**Task brief**: Every line in the records below with the string "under" needs to be copied out.

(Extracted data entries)
⟨

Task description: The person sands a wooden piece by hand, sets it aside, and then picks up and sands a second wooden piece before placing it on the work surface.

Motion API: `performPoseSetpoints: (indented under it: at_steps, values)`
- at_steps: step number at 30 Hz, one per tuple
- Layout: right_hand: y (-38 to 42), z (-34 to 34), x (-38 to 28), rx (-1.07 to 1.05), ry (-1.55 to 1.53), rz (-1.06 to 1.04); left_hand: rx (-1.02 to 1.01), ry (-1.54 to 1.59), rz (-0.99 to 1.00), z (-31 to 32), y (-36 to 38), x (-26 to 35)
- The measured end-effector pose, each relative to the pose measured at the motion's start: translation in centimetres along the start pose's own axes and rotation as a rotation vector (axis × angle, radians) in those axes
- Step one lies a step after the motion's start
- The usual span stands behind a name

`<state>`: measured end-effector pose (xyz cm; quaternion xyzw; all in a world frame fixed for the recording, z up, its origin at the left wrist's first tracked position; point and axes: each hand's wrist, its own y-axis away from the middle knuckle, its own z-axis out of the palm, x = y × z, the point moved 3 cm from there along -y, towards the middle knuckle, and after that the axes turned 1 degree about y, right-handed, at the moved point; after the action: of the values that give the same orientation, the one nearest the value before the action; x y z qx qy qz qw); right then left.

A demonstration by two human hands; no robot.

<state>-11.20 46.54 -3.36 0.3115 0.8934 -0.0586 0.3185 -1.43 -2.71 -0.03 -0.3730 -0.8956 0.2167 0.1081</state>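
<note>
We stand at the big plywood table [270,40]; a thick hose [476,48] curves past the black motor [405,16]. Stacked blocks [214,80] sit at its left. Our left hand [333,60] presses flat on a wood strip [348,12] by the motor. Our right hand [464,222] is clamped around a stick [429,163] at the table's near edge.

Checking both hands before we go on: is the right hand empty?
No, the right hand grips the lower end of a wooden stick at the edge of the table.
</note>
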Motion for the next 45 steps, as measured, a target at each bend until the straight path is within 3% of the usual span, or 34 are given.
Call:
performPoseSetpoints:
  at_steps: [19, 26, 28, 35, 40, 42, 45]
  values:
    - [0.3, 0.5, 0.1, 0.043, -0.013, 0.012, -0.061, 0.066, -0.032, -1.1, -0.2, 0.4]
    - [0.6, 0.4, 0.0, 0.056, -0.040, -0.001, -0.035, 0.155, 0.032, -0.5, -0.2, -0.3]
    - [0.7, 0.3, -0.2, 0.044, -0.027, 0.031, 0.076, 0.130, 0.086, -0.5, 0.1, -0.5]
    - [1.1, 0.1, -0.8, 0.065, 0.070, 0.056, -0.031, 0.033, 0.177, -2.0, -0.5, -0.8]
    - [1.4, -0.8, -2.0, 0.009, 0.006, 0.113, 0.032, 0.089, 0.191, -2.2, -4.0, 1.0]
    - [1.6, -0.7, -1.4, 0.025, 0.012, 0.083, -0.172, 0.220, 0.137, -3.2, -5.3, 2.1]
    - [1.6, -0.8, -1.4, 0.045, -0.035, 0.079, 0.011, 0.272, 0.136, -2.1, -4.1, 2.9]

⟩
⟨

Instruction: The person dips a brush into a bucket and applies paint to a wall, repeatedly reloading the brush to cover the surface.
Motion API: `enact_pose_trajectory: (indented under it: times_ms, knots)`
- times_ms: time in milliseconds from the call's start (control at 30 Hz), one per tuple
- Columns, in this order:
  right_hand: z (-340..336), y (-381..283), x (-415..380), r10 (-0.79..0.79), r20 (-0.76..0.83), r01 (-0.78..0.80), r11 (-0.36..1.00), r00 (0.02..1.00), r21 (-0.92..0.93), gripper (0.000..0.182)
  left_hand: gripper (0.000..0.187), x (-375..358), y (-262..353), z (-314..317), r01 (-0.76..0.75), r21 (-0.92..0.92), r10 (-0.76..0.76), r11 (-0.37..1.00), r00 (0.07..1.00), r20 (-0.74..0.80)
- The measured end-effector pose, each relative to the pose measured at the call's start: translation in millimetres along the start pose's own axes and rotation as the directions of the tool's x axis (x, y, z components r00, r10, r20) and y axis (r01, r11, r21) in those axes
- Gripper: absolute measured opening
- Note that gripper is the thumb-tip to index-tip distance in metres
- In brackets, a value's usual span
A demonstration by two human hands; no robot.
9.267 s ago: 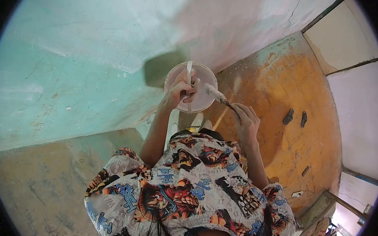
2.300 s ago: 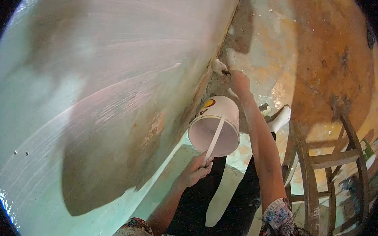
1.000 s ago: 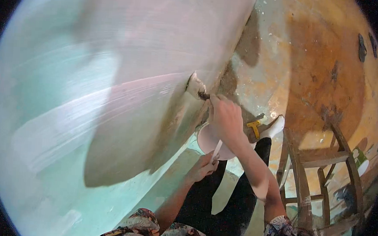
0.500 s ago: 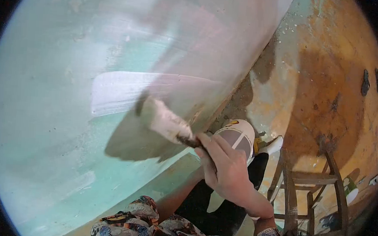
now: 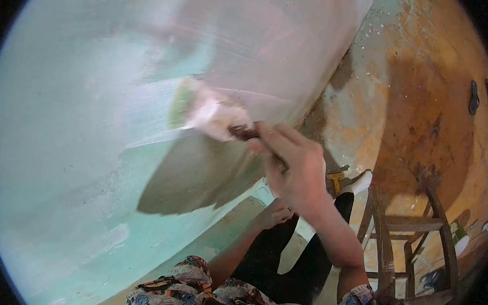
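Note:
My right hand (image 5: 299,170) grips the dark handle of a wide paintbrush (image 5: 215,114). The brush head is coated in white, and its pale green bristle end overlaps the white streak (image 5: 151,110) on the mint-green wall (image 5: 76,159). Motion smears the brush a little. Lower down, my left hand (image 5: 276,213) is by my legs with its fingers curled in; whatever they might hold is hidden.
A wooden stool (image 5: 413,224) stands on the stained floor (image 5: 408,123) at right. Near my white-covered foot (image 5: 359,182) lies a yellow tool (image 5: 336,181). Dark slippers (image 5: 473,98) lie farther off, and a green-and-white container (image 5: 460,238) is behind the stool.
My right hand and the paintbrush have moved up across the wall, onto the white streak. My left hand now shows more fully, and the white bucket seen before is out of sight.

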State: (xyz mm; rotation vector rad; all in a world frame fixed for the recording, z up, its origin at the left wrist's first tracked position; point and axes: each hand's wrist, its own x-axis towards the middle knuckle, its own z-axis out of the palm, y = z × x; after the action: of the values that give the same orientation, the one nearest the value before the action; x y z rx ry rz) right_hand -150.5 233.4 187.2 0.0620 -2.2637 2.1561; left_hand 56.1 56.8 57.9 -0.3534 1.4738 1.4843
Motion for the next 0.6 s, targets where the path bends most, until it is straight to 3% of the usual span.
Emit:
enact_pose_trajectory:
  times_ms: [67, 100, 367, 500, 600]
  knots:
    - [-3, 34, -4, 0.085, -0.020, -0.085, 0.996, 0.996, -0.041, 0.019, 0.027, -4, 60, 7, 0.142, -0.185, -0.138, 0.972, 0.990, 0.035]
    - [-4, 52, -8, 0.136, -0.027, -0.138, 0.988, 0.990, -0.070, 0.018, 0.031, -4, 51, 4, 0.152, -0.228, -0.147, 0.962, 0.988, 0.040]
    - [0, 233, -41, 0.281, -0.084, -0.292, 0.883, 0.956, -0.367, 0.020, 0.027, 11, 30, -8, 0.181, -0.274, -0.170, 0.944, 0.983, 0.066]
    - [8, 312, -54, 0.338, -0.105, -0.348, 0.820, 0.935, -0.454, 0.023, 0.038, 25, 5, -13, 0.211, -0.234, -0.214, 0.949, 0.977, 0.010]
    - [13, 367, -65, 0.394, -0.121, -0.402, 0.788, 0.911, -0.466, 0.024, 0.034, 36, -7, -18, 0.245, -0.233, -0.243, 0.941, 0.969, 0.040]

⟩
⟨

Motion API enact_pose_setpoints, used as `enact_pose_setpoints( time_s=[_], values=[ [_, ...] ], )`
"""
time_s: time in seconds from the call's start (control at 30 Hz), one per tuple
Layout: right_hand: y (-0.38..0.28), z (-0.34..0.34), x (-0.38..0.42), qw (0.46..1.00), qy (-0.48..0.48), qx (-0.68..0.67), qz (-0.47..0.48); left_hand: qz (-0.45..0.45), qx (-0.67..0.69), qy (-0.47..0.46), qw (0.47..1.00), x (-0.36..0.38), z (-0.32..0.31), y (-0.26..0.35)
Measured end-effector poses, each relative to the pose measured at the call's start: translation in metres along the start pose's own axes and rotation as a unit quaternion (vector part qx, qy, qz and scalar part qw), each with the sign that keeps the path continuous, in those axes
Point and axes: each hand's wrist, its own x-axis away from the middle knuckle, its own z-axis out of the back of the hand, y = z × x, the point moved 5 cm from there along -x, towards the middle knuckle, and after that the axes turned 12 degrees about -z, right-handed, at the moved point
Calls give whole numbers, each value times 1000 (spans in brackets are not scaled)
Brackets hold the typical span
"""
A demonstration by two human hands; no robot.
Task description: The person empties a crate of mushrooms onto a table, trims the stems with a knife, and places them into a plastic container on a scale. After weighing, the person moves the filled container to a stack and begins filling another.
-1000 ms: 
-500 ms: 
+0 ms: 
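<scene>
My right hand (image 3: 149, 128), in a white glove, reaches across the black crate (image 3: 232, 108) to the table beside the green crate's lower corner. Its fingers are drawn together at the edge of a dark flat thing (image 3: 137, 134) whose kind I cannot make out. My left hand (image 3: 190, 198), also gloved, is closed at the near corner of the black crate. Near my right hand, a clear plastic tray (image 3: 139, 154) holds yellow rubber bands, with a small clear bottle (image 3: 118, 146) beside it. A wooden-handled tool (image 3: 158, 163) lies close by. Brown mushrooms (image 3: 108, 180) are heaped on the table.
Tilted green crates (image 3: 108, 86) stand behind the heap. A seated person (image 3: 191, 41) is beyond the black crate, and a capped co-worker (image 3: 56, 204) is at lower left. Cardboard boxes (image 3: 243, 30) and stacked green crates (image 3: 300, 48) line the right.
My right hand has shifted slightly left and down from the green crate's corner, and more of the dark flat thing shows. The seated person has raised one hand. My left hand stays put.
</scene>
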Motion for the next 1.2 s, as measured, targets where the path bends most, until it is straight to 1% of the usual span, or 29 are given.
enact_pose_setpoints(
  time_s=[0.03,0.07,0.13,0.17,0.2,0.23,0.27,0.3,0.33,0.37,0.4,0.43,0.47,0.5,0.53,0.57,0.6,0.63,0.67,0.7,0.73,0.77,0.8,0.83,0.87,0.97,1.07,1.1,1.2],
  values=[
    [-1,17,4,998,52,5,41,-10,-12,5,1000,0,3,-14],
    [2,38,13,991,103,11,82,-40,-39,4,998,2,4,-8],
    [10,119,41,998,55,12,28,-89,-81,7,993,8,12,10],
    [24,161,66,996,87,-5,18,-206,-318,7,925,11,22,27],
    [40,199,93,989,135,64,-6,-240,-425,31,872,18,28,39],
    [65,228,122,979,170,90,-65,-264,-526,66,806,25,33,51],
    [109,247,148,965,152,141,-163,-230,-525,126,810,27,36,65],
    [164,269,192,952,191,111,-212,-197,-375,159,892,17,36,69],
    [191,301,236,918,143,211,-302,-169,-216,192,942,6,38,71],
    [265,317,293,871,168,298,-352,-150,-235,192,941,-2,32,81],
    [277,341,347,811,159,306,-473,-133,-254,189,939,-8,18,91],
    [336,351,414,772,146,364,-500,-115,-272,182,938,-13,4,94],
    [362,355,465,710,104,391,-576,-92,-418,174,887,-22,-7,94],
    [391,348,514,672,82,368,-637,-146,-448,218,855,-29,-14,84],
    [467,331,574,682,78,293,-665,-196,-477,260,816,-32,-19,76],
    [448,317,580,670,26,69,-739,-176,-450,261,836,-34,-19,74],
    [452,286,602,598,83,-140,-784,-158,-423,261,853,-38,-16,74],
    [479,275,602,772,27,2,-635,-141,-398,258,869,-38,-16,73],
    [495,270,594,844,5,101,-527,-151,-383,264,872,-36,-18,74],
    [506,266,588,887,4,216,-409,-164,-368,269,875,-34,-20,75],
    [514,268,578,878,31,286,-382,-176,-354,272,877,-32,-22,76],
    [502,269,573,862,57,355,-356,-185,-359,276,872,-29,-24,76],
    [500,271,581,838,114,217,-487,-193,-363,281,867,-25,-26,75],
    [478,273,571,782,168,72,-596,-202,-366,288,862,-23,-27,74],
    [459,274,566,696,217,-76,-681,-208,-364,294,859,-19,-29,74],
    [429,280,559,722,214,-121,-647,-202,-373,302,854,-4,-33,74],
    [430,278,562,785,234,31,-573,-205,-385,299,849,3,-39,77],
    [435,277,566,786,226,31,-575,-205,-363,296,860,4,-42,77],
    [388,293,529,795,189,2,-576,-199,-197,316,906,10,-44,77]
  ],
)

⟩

**Finished task**:
Motion API: `performPoseSetpoints: (indented under it: at_steps, values)`
Motion API: `enact_pose_trajectory: (indented under it: times_ms, knots)`

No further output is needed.